- _Task description_:
Leave out all pictures. Return exactly the lines from the top of the material through the line containing "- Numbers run".

- _Provided data_:
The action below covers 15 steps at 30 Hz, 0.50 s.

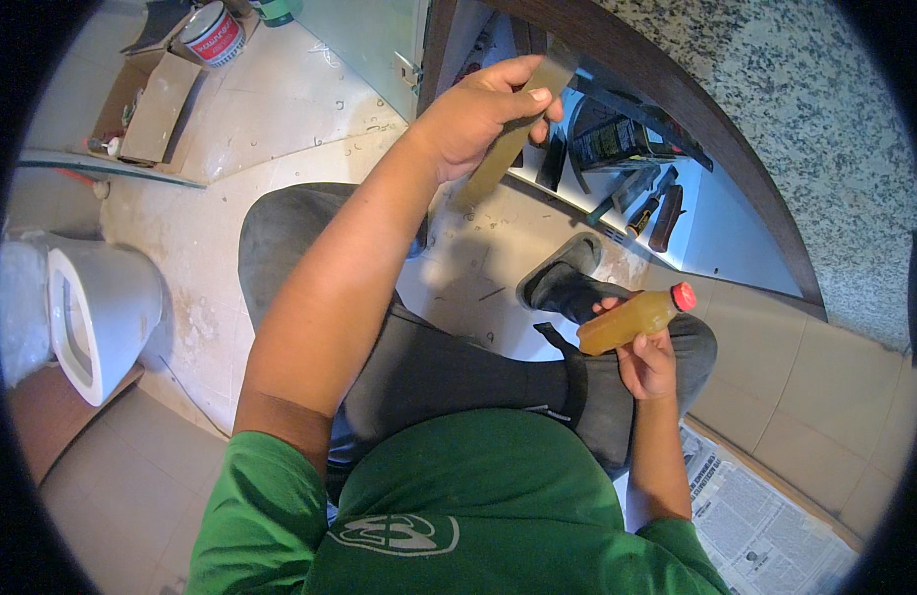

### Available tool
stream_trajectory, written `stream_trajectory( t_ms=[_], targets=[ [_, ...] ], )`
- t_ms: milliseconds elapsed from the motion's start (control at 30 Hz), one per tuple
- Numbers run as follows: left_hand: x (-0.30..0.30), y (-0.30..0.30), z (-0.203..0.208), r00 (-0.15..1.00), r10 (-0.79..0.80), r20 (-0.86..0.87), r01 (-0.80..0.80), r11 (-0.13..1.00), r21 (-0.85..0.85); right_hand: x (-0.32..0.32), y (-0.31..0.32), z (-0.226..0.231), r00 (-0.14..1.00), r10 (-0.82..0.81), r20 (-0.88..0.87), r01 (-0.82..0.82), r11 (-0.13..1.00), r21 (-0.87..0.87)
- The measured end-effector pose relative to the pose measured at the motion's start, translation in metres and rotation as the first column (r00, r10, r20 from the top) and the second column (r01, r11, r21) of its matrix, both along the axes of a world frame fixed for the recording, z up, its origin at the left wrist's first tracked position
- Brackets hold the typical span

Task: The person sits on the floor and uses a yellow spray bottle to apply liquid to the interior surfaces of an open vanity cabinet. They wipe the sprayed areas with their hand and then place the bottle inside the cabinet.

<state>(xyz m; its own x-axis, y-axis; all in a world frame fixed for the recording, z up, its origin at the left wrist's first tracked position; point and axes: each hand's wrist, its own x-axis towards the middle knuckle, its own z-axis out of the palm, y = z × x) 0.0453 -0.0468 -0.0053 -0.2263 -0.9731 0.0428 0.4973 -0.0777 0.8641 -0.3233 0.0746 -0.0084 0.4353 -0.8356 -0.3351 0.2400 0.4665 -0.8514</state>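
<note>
The left hand point(478, 109) is raised in front of the body and clenched around a flat tan strip point(513, 134). The strip's long axis runs diagonally, from lower left at the heel of the hand to upper right past the thumb, toward the open cabinet point(617, 139). The right hand point(649, 362) is lower, beside the right knee, grasping a bottle point(635, 319) of amber liquid. The bottle lies tilted near horizontal; its red cap point(684, 296) points up and right, away from the body. The strip lies up and left of the bottle, well apart. Tools point(649, 203) lie on the cabinet shelf. A sandal point(568, 283) lies on the floor just left of the bottle.
</note>
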Motion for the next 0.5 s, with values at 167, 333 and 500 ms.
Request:
stream_trajectory(
  t_ms=[167, 333, 500],
  targets=[
    [-0.0050, 0.0015, -0.0048, 1.000, -0.031, 0.001, 0.031, 0.999, -0.030, 0.0015, 0.0002, 0.0020, 1.000, -0.005, -0.003, 0.005, 1.000, 0.007],
    [-0.0048, 0.0046, -0.0067, 1.000, -0.010, -0.016, 0.011, 0.999, 0.043, 0.0001, -0.0003, 0.0008, 1.000, 0.011, -0.006, -0.011, 1.000, 0.007],
    [-0.0042, -0.0024, -0.0011, 1.000, 0.029, -0.004, -0.029, 0.999, 0.038, -0.0002, 0.0004, 0.0011, 1.000, -0.009, -0.020, 0.009, 1.000, 0.017]
  ],
)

- _Answer space_:
The action below covers 15 steps at 30 Hz, 0.50 s.


### Available tool
stream_trajectory, written `stream_trajectory( t_ms=[_], targets=[ [_, ...] ], )`
- t_ms: milliseconds elapsed from the motion's start (control at 30 Hz), one per tuple
- Numbers run as follows: left_hand: x (-0.30..0.30), y (-0.30..0.30), z (-0.203..0.208), r00 (-0.15..1.00), r10 (-0.79..0.80), r20 (-0.86..0.87), r01 (-0.80..0.80), r11 (-0.13..1.00), r21 (-0.85..0.85); right_hand: x (-0.32..0.32), y (-0.31..0.32), z (-0.226..0.231), r00 (-0.14..1.00), r10 (-0.82..0.81), r20 (-0.88..0.87), r01 (-0.82..0.82), r11 (-0.13..1.00), r21 (-0.87..0.87)

That makes the output complete.